AFTER THE SYMPHONY, by                     Poet's Biography
First Line: The last finale had crashed
Last Line: Then slow sleep muted all to oblivion.
Subject(s): Grief; Happiness; Music & Musicians; Musical Instruments; Youth; Sorrow; Sadness; Joy; Delight


The last finale had crashed,
A surging shower of irridescent vibrance;
And as the musicians sighed and rose
To drift away into the night,
Their tired instruments, glinting no longer,
Catching no longer enchanted rhythms
Into their breasts of wood and brass,
Were laid away in case and cover,
Hushed.
The violins slept;
With rhythm dreams flitting along their fibres.
The flute with an aria lingering yet at its vents,
Like a disembodied soul at earthly haunts,
Lay still;
And still lay the clarinet and sad oboe
In the leathern dark that swathed them.
Then I heard speaking,
Started, I think, by a viola:
'How much Beethoven has said in his Fifth!
Had he but told us a little more
The meaning of all life's haunting Minors
Would surely be open to us!'
A piccolo sighed, 'Perhaps.'
To which a cello mourned reply,
No; you forget Tchaikowsky!
Chords cannot plumb the ultimate meaning of sorrow.
The "Pathetique" is proof that grief and wrong
Are discord-atoms, element-powers,
That enter all being darkly.
Resolve them away, we may,
Ever into the Major,
But ever, as mists to moors, they return
Blindly, to brew their bane.
Meanings are but illusions that vanish,
Mysteries only abide!'

'Then,' said a blunt bass-viol,
'Illusions are better, though briefer!
Bach, with his bounding clarity for me!
The strong crisp creed of a fugue,
Free of all doubtings, achings, searchings,
Sure at last of completion!'

'And of immortality too?' asked the oboe,
With reedy quaver.
'Would indeed it were so!
Would we could round life off
To a circle of completion!'

'But since we cannot,' rang a horn,
'For wishes are not wonders,
Why do we whine of meaning and mystery?
What do these matter?

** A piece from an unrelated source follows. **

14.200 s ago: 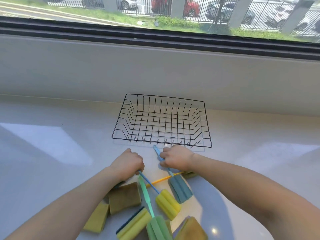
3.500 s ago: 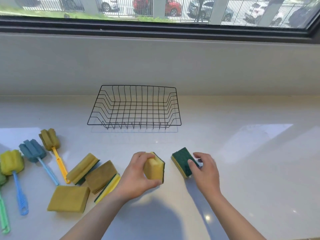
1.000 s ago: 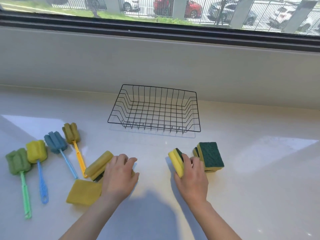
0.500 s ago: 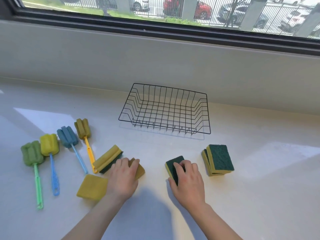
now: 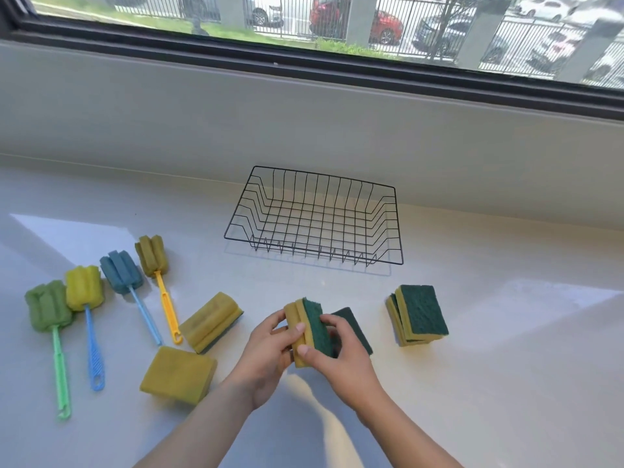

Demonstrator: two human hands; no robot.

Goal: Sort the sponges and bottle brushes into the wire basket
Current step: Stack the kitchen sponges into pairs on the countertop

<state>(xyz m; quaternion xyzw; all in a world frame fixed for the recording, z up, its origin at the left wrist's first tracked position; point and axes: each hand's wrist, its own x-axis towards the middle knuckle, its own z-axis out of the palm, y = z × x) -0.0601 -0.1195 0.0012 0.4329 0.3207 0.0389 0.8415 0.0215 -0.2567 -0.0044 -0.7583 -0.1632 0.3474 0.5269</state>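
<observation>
Looking down at the lower centre of the frame, I see both hands closed around one rectangular yellow foam sponge with a dark green scouring face (image 5: 309, 327), held on edge; the left hand (image 5: 266, 352) pinches its yellow side with thumb and curled fingers, and the right hand (image 5: 341, 359) grips the green side. I cannot tell whether the sponge touches the glossy white countertop (image 5: 506, 349). Just behind the right hand lies a second green-faced sponge (image 5: 354, 327), and further right is a stack of two green-topped sponges (image 5: 420, 314). The black wire basket (image 5: 314, 250) sits above them at centre with nothing in it. Left of the hands are a yellow sponge on its edge (image 5: 211, 322) and a flat yellow sponge (image 5: 179, 374). Four foam-headed bottle brushes (image 5: 121, 271) lie side by side at lower left.
</observation>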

Power is all!
Strength to shout to the heavens
That we are masters of them
As long as we breathe of earth.
For Death and the dead are equals -- both are dead!'

From the drums a volley echoed, 'Both are dead!'
Whereon was hushing, but not ceasing;
No more peace or ceasing
Than follows the rattle of clods on a coffin.
For all waited the word of their leader, the violin,
Whose voice is ever reverberant
Of the hope and despair of the world.

And softly it began . . .
As if the thronging memories
Of a thousand symphonies stirred it:
Of allegros that ran like youth
Before slow-aging adagios;
Of scherzos that dissolved in the arms
Of funeral strains, to be borne away
On the solemn hearse of silence:
Softly it began . . .
'We play but ill, comrades,
And blind to the score's beauty,
Else neither meaning nor mystery
Would overmuch trouble us.
Great joy can only come to the griever,
Great grief to the rejoicer.
So only they who are resonant
With both, and who sound harmonies
That waken harmonics infinite,
Only they play well!
Be the clef what it may then,
Be the time brave or broken,
There is a rhythm always
Of mingled Major and Minor
For those with souls to seize it!'

An interval followed
Of silvery murmured assent:
Not even the blare-begetting horn broke it.
Then slow sleep muted all to oblivion.